I think if I can command OBS to transfer the files within its own server intranet, especially if I can walk away and it’ll still do the transfer once I’ve started it, it’ll actually get done.
Suggestions to make the link work? Or, if not that link, some other way to make OBS move or process the files without downloading to my laptop and uploading back again?
Hi
If you have osc installed;
cd <your local obs dir>/home:NickLevinson/chromium
osc sr -m "Clarification/correction to chromium-desktop-gnome and chromium-desktop-kde"
That’s because the service file is running (428MB), but you seem to have created two branches hence the 404…?
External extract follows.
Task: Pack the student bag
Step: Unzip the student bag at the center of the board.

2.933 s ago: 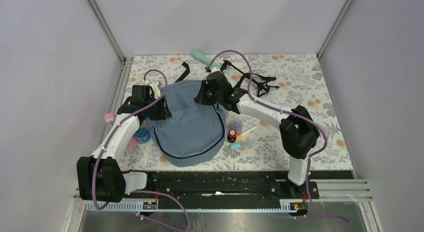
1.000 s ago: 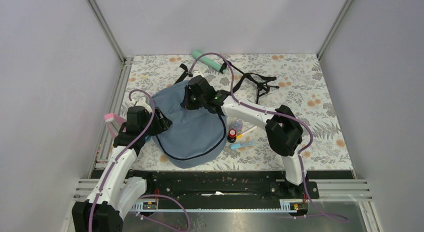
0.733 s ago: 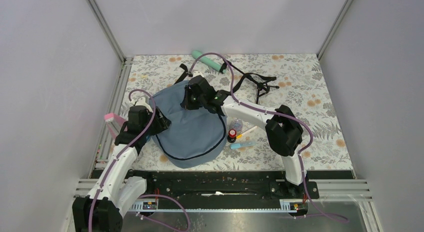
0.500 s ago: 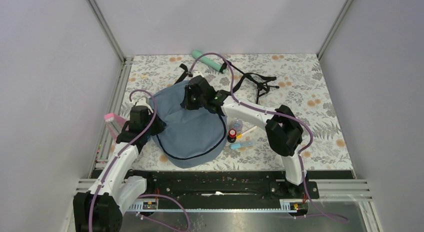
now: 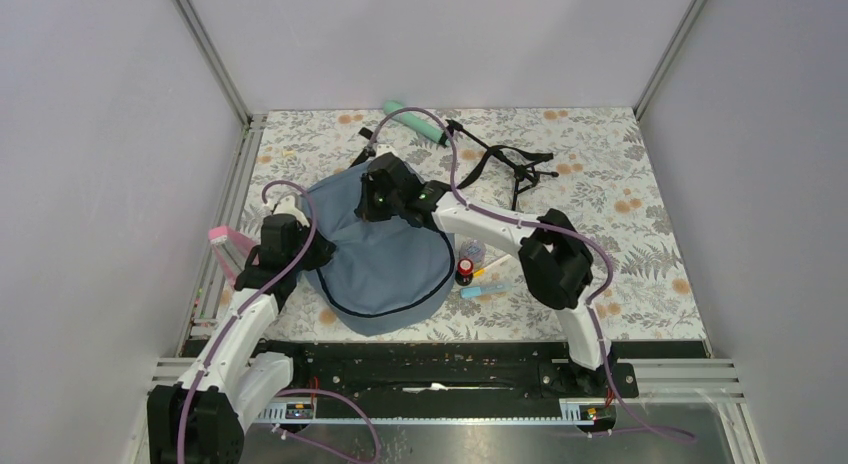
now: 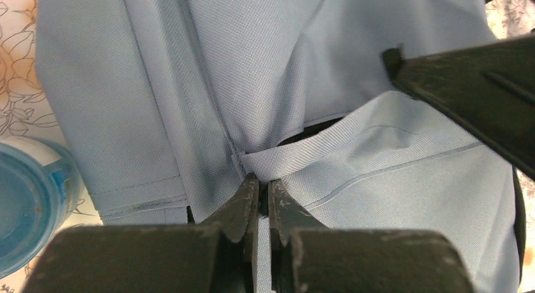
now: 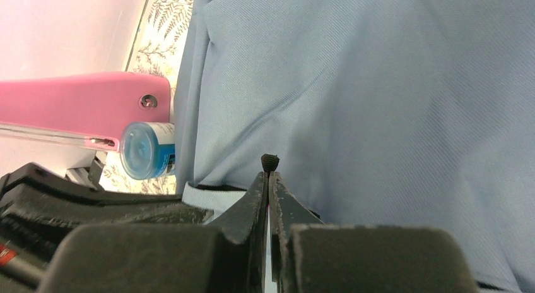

You also need to fix the changes file, add returns at 67 characters in the changes file;
- Clarification/correction to chromium-desktop-gnome and chromium-desktop-kde software descriptions due to passwords preservation reported by Chromium developer
Change to
- Clarification/correction to chromium-desktop-gnome and
chromium-desktop-kde software descriptions due to passwords
preservation reported by Chromium developer.
I edited *.changes and now everything is building again, but it can build without me around, so that’s not so bad. The 3 files total roughly 560MB and, as far as I can see, I have only one branch. I have osc but apparently everything has to be local (I tried the URL to no avail), and requiring local storage means 9-12 hours or so to download it to be local and I imagine osc is no faster for the uploading, so that will be about 18-24 hours while I stand at this counter. Isn’t there some way I can do the process within the OBS or openSuse servers?
Hi
There is an osc option to not let the service run so it won’t download --noservice.